## AIM OF THE TASK
Below are records with pictures; copy word for word only the lines between the line with "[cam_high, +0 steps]" and the line with "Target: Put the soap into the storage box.", inclusive, and drop the pictures.

Stored records:
★ ★ ★ ★

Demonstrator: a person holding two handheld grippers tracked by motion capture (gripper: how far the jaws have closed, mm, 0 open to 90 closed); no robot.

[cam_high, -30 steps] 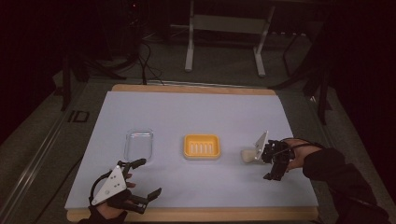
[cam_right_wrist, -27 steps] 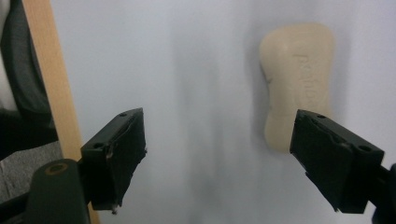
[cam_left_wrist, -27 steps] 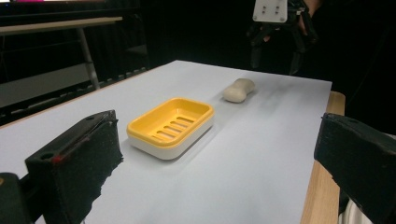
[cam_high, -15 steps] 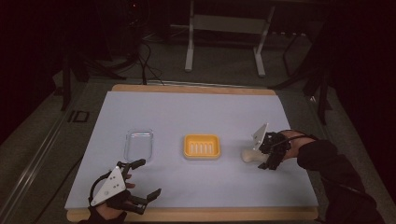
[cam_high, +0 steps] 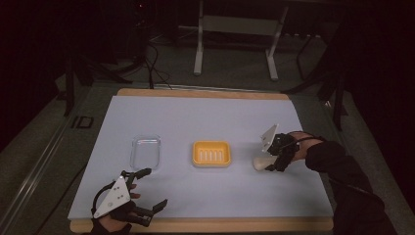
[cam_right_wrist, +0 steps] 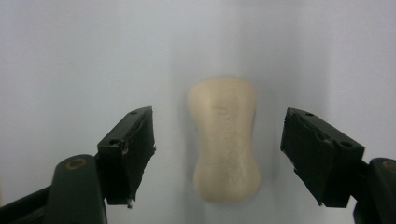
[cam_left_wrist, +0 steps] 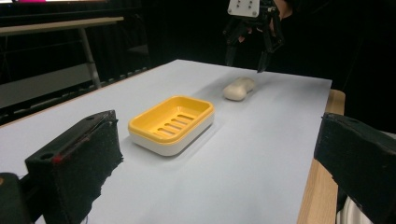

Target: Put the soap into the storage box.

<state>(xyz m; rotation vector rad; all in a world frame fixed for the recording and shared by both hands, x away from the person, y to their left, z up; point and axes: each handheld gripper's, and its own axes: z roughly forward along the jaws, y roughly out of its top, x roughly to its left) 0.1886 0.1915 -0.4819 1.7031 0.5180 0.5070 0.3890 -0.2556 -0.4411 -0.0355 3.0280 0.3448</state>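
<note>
While the right gripper hovered directly above the soap bar, its jaws had just been closing but stood apart on either side of the bar, with clear gaps between the pads and the soap. That cream bar lay flat on the pale blue table sheet, lengthwise between the two black jaws in the right gripper view, at the centre of the frame. Seen from the high view, the soap bar sat right of centre, just left of the right gripper, and near but apart from the yellow soap dish at the middle of the frame. A clear lid lay left of the dish, well apart from the soap. At the lower left of the high view, the left gripper was held near the front edge of the table with its jaws wide apart and nothing between them. From the left gripper view, the dish appeared at centre, the soap beyond it, and the right gripper above the soap at the top of the frame.
</note>
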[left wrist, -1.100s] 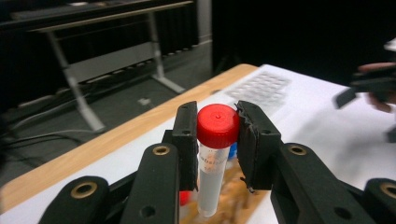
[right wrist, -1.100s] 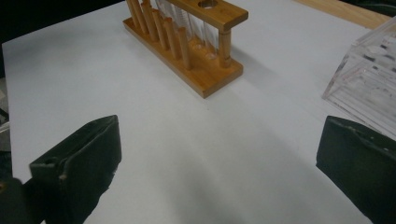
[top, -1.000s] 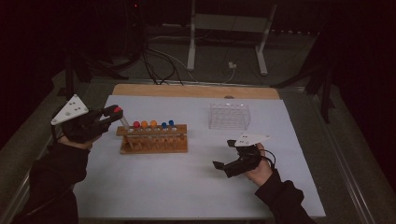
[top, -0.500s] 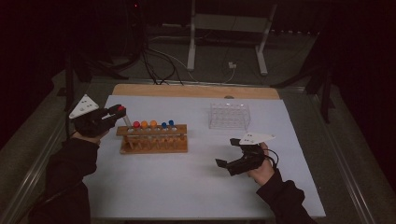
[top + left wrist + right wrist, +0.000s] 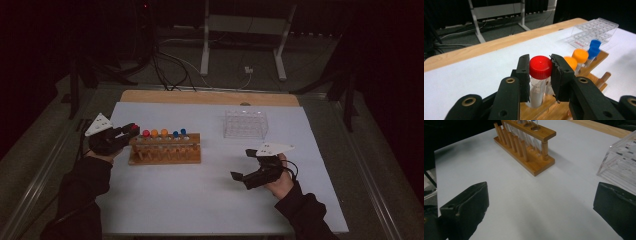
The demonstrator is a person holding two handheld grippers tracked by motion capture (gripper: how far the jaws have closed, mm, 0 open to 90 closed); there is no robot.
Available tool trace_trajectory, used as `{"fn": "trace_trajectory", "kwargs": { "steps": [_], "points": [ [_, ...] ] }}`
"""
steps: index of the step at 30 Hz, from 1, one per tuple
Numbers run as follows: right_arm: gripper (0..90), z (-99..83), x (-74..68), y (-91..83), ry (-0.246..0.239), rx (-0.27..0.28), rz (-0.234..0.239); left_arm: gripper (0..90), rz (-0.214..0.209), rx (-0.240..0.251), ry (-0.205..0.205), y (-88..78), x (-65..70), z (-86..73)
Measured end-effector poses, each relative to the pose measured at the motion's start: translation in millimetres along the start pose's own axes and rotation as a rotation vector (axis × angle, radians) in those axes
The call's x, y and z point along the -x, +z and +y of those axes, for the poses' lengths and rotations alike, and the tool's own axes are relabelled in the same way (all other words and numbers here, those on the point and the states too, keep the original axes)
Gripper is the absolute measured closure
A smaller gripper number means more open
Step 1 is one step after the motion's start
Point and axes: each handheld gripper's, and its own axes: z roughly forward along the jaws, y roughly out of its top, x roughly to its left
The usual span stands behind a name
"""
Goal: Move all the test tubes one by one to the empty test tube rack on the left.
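Left gripper (image 5: 540, 75) clamping red-capped tube (image 5: 539, 77), tube sitting in end hole of wooden rack (image 5: 165, 150). Orange- and blue-capped tubes filling neighbouring holes. Right gripper (image 5: 245, 176) resting on table, jaws wide, holding nothing. Clear plastic rack (image 5: 245, 124) standing empty; release remaining.

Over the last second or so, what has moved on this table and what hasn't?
The left gripper, gripping the red-capped tube, came down, and the tube now stands in the end hole of the wooden rack. The right gripper kept hovering open over the table; rack and clear plastic rack stayed put.
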Motion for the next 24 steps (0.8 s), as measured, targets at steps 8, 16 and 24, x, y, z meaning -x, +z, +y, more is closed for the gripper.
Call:
{"fn": "trace_trajectory", "kwargs": {
  "steps": [8,16,24],
  "points": [
    [0.0,0.4,-0.9,-1.2,-0.005,0.009,-0.006,71.5,0.002,-0.002,-0.023,1.8,-1.7,-11.8],
    [0.0,0.4,-1.0,-2.4,-0.004,0.012,-0.005,56.4,-0.06,-0.007,-0.017,-10.9,3.4,-6.3],
    [0.0,0.1,-2.3,-2.2,-0.009,0.013,0.001,36.0,-0.111,-0.018,-0.002,-33.2,27.8,-8.5]
  ]
}}
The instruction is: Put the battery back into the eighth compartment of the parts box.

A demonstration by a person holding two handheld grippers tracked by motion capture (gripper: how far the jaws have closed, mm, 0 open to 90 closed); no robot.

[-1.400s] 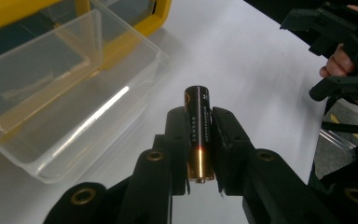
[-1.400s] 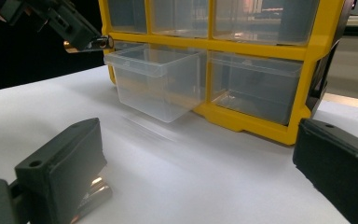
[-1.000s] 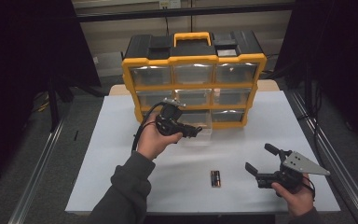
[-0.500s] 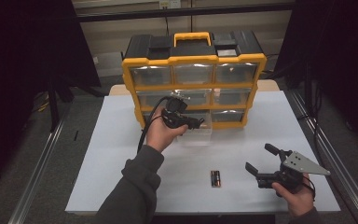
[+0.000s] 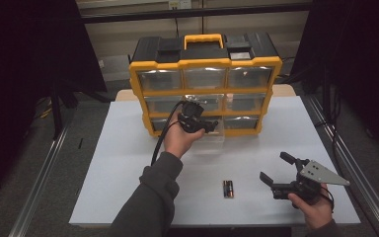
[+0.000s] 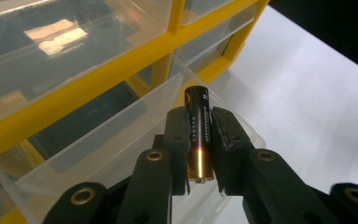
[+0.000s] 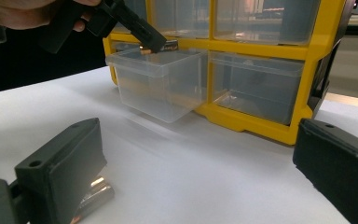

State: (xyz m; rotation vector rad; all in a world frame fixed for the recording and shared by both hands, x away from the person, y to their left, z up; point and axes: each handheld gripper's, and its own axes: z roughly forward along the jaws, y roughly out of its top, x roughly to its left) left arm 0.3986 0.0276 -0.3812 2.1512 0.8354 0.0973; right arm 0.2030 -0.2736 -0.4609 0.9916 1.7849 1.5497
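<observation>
Black-and-gold cylindrical battery (image 6: 198, 130): clamped in left gripper (image 6: 200, 140) jaws, poised over pulled-out clear plastic drawer (image 6: 121, 135) of yellow organiser (image 5: 205, 64). Best released low, past the rim. Right gripper (image 5: 281, 170): jaws apart, resting near table batteries (image 5: 227, 188).

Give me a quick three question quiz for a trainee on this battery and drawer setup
1. True or false: the left gripper is shut on a battery.
2. Which drawer of the yellow organizer is pulled out? A) top left B) bottom middle C) middle right
3. Fill in: on the table, near the right gripper, lie more ____.

Key: 1 true, the battery is held above the open drawer. 2 B. 3 batteries; the right gripper's jaws stand open.
</observation>
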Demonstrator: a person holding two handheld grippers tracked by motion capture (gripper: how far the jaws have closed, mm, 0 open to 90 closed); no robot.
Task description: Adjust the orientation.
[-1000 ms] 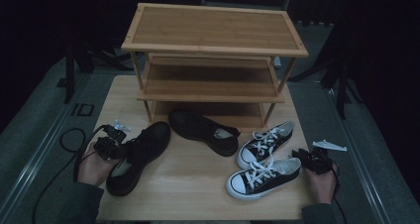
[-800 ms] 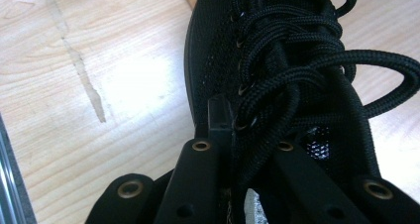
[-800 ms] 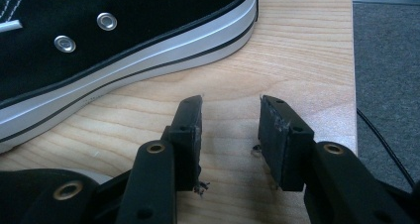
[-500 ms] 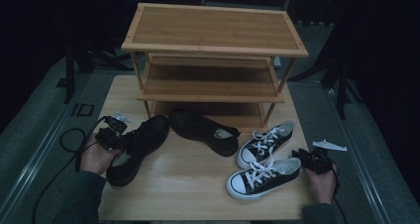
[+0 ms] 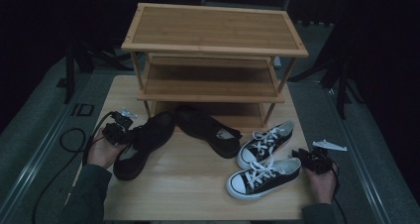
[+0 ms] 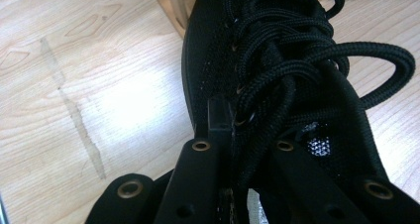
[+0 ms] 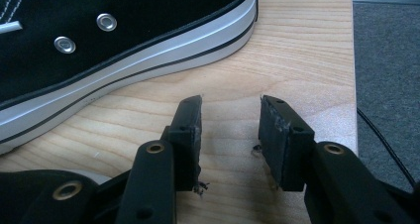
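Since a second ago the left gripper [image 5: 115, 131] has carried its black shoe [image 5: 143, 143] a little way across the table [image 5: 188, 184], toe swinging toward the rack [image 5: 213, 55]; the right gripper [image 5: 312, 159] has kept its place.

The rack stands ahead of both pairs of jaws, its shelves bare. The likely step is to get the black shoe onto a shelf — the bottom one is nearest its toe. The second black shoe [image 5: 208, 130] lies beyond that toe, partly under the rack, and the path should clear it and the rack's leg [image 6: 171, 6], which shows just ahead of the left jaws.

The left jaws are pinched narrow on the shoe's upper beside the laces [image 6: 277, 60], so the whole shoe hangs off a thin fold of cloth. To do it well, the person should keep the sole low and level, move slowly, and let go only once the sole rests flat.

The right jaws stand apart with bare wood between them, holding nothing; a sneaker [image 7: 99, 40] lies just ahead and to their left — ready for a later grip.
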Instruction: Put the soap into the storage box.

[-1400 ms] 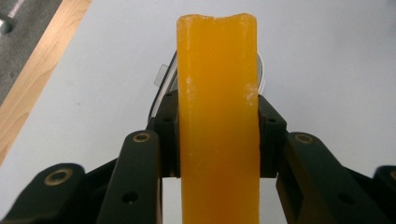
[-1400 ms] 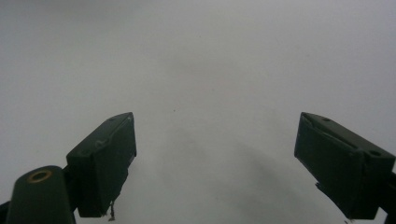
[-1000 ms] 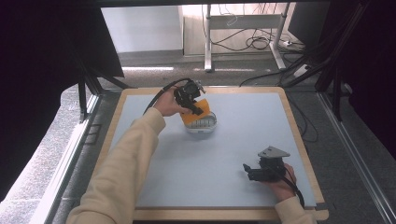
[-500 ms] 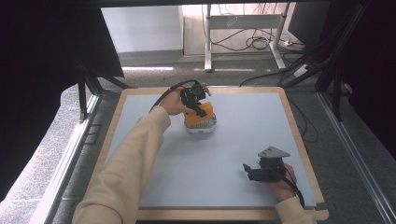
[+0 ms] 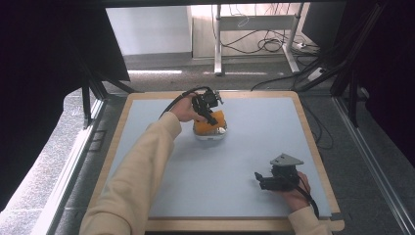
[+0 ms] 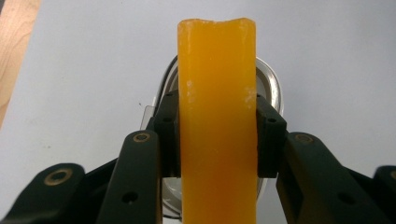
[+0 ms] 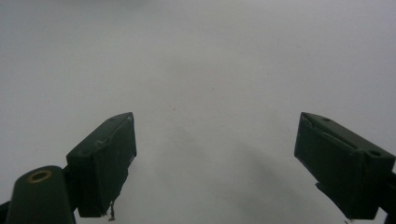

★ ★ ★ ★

## ANSWER SPACE
[cam_high, +0 steps] 
[cam_right_wrist, +0 steps] 
[cam_left_wrist, +0 steps] 

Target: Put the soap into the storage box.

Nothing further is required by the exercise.